Former Senator Phil Gramm, economic adviser to John McCain, has seemingly unleashed a "bitter" comment of his own. The damning Gramm economic quote alleged that the US was "a nation of whiners" in that the country is feeling a "mental recession." Though he quickly clarified that he had been referring to some of the nation's leaders, the bitter was already out of the box.
McCain immediately hopped on the repudiation express saying, "I strongly disagree [with Phil Gramm's remarks.] Phil Gramm does not speak for me. I speak for me." Adding that a person who just lost a job "isn't suffering from a mental recession."
Obama made hay with the comment saying, "America already has one Dr. Phil. We don't need another one when it comes to the economy. It's not just a figment of your imagination. Let's be clear. This economic downturn is not in your head." Adding, "it isn't whining to ask government to step in and give families some relief."
Ahem. It isn't? "Bitter" vs. "Whiners?" Who wins in that match up? Oh, there's a clear victor — to find out who, read more.
The match up here is: should the government be held accountable and "give families some relief" or are citizens themselves responsible to figure their way out of this "mental recession." A possible answer is found in the McCain archive of famous quotes considered damning, which are really nothing but true: “I’ll look at you in the eye again and I’ll tell you that there are some jobs that won’t come back.”
The world has changed. The economy has changed. Like it or not, major changes are needed — the world is now whine- and relief-proof. We are not entering into a tough, temporary patch whereby the government can be expected to "give relief." And that could be the very definition of whining: I don't like what's happening to me, and I want you to fix it. Labeling tough love, "Dr. Phil"-esque, as Obama did, doesn't deal with the reality, and though I'm no Phil-fan, by saying that, Obama may have unwittingly pointed out the possible truth in Gramm's statement. If you don't like your life or your situation, sitting around and saying you don't like it, isn't going to change a lick of anything come morning.

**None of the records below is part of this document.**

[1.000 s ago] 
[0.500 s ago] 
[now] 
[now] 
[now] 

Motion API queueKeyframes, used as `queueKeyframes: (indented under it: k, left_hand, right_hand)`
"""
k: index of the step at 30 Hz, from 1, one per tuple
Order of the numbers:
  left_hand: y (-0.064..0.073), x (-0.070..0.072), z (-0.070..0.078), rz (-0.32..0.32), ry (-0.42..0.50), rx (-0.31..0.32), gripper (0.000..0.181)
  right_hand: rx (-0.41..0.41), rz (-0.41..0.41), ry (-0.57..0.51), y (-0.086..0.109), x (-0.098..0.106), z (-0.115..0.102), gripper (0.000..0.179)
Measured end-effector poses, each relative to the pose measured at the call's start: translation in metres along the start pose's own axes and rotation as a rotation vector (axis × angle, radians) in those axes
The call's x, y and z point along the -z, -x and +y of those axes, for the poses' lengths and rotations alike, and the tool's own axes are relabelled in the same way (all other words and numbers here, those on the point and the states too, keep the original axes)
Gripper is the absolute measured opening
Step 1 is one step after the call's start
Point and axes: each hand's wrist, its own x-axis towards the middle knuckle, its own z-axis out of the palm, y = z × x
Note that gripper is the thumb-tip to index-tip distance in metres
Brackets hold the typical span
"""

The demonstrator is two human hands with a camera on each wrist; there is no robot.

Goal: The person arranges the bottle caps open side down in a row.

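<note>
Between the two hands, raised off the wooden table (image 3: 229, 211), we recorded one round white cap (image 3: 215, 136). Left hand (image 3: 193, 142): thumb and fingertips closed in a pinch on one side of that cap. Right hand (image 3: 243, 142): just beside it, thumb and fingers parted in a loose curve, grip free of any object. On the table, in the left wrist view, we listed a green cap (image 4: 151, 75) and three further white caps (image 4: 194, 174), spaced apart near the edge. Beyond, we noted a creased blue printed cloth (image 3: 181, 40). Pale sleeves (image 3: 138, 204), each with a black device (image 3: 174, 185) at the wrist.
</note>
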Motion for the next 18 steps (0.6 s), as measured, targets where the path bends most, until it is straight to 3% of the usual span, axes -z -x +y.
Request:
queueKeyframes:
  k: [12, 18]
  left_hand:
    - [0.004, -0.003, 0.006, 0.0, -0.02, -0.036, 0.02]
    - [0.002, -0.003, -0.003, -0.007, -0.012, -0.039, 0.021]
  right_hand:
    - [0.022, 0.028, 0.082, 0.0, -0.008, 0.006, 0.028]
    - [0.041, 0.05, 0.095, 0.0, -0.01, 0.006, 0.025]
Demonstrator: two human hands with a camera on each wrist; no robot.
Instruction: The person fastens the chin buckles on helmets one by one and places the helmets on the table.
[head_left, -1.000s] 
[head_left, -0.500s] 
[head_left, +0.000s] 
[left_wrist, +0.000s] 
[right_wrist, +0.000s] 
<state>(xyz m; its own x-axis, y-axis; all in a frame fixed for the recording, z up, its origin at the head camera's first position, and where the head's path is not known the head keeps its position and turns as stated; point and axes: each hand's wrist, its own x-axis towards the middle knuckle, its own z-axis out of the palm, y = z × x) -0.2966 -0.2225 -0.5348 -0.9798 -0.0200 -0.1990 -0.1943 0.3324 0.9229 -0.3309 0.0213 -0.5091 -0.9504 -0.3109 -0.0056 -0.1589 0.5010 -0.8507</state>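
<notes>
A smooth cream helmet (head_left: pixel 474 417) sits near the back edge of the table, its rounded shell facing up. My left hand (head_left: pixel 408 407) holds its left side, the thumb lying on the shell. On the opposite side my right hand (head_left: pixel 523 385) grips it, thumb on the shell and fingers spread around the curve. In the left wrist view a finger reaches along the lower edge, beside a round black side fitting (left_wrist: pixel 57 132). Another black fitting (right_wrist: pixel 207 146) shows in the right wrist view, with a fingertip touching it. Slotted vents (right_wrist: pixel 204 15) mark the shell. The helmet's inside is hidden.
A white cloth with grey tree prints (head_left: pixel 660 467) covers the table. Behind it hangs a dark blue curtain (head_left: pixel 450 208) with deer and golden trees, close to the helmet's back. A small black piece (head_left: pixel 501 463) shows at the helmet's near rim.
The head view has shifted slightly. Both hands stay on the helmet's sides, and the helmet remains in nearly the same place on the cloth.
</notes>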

Then, there's the fact that the bitter comment, was uttered by Obama himself, not a surrogate like Gramm. When he said that small-town voters, "get bitter, they cling to guns or religion or antipathy to people who aren’t like them or anti-immigrant sentiment or antitrade sentiment as a way to explain their frustrations," it's a character indictment and a commentary on the complexity of their mental capacities — not an assessment of the realities of a situation and the work required to reverse it.
At the end of the day (or this post) calling citizens "whiners" or "bitter" doesn't change a thing (nor is it especially productive) but I'd rather be inspired to work harder and smarter so I don't have to whine than be told I'm not going to understand anyway, so here's a bible, a check, and good luck five years from now when we're in a worse boat sinking faster and now I'm desperate because I haven't been relying on myself for this "relief."
But that's just one interpretation. What do you think?